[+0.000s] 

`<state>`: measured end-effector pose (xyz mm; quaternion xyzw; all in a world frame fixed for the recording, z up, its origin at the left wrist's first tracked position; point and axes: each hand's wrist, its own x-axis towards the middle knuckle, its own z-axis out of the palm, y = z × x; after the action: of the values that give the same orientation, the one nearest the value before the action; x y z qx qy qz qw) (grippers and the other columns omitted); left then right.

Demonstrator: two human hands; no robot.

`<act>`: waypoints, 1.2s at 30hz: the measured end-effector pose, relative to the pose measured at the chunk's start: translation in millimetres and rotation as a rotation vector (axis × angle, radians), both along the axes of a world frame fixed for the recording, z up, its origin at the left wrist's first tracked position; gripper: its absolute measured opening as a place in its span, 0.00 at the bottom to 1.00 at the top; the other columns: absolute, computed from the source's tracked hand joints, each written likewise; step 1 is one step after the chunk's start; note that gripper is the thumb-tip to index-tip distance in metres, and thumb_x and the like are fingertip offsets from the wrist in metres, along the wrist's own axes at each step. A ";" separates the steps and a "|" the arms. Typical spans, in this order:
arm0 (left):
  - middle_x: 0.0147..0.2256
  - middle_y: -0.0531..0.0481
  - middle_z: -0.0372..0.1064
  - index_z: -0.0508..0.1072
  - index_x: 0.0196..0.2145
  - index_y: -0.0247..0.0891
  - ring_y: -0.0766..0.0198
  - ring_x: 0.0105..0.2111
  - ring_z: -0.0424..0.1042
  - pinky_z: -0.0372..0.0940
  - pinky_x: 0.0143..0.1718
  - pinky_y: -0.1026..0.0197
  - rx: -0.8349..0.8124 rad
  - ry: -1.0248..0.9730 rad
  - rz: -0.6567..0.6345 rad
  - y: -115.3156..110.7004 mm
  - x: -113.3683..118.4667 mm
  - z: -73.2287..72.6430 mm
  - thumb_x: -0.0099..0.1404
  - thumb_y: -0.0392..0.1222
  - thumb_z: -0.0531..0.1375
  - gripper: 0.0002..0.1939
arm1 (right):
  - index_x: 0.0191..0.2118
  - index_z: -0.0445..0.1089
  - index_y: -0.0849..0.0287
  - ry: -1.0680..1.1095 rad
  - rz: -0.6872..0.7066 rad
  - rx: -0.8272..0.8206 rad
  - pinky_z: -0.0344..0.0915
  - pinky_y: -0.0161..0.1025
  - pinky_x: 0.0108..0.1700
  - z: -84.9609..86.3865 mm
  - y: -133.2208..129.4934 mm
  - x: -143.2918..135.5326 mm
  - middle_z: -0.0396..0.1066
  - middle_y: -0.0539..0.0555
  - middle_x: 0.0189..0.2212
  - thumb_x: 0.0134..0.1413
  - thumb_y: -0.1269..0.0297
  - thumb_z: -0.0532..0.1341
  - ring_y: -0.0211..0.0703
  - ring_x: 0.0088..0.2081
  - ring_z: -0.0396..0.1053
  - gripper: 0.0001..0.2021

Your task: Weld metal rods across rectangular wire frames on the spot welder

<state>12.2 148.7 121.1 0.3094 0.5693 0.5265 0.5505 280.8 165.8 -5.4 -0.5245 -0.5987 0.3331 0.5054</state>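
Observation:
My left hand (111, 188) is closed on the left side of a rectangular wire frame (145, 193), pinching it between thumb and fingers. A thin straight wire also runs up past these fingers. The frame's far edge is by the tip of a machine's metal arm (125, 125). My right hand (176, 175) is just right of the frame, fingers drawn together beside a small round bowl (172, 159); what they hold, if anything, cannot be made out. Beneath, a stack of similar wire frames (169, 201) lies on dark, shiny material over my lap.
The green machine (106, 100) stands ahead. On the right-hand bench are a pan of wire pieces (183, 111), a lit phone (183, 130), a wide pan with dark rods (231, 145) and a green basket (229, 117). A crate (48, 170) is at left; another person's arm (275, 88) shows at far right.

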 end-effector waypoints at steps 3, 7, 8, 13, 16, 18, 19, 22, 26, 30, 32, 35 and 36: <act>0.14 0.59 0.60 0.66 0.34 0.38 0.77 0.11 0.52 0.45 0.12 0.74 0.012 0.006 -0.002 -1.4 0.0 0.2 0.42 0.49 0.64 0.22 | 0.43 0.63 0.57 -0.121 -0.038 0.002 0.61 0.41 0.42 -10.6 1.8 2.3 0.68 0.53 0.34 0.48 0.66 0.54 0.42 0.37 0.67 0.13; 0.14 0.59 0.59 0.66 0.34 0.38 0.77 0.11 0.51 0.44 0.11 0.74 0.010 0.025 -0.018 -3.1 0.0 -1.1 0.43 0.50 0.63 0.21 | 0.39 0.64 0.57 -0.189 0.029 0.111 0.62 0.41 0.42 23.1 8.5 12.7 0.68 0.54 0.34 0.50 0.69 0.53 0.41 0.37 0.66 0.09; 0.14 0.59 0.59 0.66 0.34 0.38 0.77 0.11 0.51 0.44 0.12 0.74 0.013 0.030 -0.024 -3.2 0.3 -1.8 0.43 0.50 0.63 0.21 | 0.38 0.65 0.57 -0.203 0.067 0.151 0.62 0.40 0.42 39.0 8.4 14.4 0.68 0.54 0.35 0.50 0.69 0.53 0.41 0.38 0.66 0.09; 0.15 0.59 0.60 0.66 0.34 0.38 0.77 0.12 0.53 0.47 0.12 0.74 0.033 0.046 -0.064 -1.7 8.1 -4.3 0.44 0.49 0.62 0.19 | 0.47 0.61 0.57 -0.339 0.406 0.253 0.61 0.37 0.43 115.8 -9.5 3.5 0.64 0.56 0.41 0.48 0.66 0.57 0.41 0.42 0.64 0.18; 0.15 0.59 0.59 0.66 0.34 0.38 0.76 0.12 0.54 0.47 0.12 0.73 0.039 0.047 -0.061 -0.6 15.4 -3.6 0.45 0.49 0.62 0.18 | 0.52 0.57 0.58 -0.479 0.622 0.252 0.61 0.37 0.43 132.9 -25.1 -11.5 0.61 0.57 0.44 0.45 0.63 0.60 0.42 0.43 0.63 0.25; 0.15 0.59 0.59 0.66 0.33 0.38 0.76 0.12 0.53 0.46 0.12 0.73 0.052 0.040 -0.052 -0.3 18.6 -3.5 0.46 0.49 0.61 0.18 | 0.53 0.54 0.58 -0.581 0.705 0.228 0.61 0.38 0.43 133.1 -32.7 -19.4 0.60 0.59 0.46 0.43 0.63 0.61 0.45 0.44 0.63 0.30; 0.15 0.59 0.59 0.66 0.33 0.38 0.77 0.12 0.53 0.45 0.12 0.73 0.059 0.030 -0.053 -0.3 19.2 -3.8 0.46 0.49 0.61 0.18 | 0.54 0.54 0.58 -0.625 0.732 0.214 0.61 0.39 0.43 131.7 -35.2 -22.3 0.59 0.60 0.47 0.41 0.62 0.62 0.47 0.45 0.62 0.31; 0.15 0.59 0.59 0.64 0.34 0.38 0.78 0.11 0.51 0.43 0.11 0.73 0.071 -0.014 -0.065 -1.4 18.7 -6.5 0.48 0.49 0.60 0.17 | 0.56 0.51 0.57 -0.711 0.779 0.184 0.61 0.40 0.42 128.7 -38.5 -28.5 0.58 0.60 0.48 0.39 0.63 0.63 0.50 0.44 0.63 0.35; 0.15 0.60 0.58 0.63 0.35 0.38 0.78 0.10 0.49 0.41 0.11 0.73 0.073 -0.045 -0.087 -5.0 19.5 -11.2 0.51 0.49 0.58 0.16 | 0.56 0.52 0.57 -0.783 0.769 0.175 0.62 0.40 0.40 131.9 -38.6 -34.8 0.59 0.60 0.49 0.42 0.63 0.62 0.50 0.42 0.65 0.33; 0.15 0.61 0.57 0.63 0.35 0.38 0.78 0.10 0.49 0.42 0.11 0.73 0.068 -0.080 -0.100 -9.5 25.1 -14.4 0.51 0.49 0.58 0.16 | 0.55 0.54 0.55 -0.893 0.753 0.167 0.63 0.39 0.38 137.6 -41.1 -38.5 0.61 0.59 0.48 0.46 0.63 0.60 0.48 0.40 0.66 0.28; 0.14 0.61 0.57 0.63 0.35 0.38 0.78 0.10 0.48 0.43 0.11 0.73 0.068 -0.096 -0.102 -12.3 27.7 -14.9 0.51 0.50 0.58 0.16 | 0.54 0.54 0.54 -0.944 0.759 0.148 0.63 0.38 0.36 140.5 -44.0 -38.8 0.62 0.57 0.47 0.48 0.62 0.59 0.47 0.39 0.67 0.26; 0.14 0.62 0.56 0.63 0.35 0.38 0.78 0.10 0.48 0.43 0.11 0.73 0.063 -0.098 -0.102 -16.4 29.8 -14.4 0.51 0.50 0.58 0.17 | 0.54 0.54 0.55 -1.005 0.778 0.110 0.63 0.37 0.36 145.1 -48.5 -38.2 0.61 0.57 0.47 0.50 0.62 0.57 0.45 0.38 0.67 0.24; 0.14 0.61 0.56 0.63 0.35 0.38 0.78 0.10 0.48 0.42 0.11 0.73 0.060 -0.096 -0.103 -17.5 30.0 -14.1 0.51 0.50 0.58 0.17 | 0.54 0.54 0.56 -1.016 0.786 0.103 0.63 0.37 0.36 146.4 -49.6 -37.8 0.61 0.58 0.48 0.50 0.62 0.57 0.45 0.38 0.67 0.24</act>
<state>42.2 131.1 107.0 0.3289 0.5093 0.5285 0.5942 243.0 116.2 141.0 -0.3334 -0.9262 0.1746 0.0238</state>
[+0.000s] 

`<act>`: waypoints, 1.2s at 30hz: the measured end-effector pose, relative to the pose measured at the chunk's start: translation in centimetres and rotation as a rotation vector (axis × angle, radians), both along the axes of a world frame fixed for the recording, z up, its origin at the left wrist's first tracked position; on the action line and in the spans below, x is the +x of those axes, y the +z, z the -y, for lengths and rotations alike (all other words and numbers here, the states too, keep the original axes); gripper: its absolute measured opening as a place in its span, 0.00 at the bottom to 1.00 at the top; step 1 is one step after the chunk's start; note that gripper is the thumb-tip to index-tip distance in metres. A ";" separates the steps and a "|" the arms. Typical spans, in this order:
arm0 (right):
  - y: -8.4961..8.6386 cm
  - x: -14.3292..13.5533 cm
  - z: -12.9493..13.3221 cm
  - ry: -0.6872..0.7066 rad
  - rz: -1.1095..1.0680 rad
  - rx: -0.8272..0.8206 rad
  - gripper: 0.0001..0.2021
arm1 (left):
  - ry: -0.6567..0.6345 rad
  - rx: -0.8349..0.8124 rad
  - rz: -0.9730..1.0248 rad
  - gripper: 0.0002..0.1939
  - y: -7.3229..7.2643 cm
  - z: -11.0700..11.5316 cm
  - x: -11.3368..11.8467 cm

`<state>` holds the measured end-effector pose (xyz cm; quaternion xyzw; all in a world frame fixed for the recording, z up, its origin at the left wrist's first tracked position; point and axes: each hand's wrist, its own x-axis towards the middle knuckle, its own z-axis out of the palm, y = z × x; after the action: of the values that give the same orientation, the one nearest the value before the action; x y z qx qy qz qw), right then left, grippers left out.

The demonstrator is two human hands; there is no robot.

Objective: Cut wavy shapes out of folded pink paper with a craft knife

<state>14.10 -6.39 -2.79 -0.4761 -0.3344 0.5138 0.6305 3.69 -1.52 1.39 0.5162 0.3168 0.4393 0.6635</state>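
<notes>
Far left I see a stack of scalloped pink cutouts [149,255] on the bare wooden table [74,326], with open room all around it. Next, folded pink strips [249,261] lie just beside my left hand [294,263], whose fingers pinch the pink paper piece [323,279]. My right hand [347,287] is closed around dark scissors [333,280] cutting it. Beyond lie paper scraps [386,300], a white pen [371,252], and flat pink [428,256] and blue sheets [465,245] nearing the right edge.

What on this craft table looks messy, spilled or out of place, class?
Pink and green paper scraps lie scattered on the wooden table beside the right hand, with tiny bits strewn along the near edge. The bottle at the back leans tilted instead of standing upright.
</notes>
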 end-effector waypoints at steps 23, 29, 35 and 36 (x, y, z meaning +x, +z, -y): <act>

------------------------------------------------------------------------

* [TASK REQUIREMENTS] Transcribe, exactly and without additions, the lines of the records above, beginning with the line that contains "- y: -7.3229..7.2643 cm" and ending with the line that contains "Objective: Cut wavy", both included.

* [ANSWER SECTION]
  - y: -7.3229..7.2643 cm
  - z: -11.0700..11.5316 cm
  - x: -11.3368..11.8467 cm

`<state>` holds the measured end-effector pose (xyz cm; quaternion xyzw; all in a world frame fixed for the recording, z up, its origin at the left wrist's first tracked position; point and axes: each hand's wrist, its own x-axis towards the middle knuckle, its own z-axis out of the palm, y = z × x; after the action: of the values that give the same orientation, the one nearest the value before the action; x y z qx qy qz qw), right then left, grippers left out.

The demonstrator is two human hands; there is no robot.

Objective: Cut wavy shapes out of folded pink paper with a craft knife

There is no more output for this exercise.